Los assameses no contestaron. A juzgar por la agitación de las cañas debían de batirse en una precipitada retirada, temiendo tal vez sufrir una carga furiosa por parte de los paquidermos.

—¡Qué quince hombres vayan a explorar esas cañas! —gritó Sandokán—. Si el enemigo se resiste, replegaos hacia nosotros, disparando.

Echaron las escalas y un grupo de dayaks y malayos, conducidos por el viejo Sambigliong, se lanzaron a través de la tierra pantanosa, saltando entre las cañas y la hierba, cuyas raíces prestaban cierta resistencia.

Sandokán y los demás vigilaban entre tanto la espesura desde lo alto de las cajas, dispuestos a ayudar a sus compañeros.

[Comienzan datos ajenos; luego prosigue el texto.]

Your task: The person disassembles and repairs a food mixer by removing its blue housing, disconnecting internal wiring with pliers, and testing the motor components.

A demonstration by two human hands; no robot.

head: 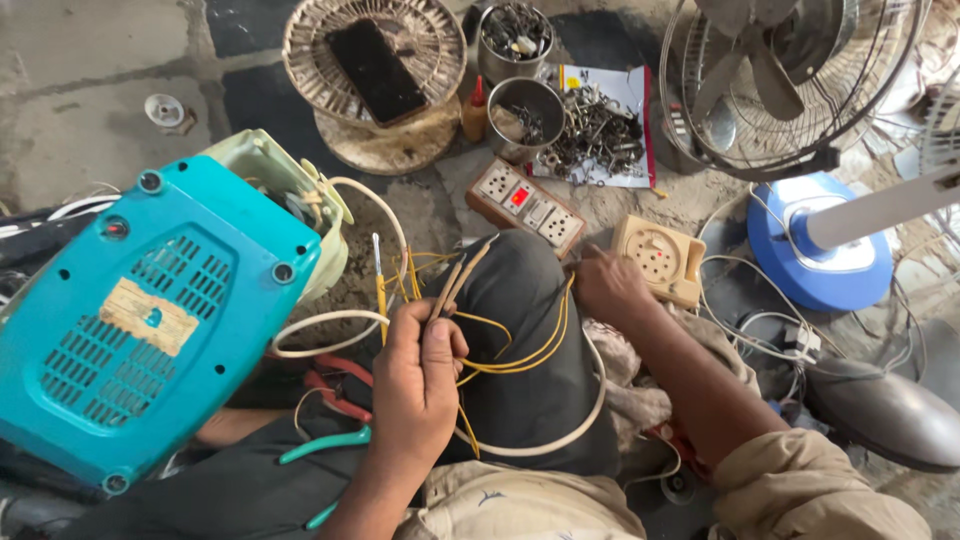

El elefante-guía seguía lanzando formidables bramidos y retrocediendo, a pesar de las palabras cariñosas que le decía su conductor.

—Seguro que ha recibido una bala en el cuerpo —dijo Tremal-Naik a Sandokán.

—Me molestaría que le hubiesen herido gravemente —contestó el Tigre de Malasia—. Aunque es cierto que nos quedan otros cuatro.

Cornaca, ve a ver dónde le han tocado.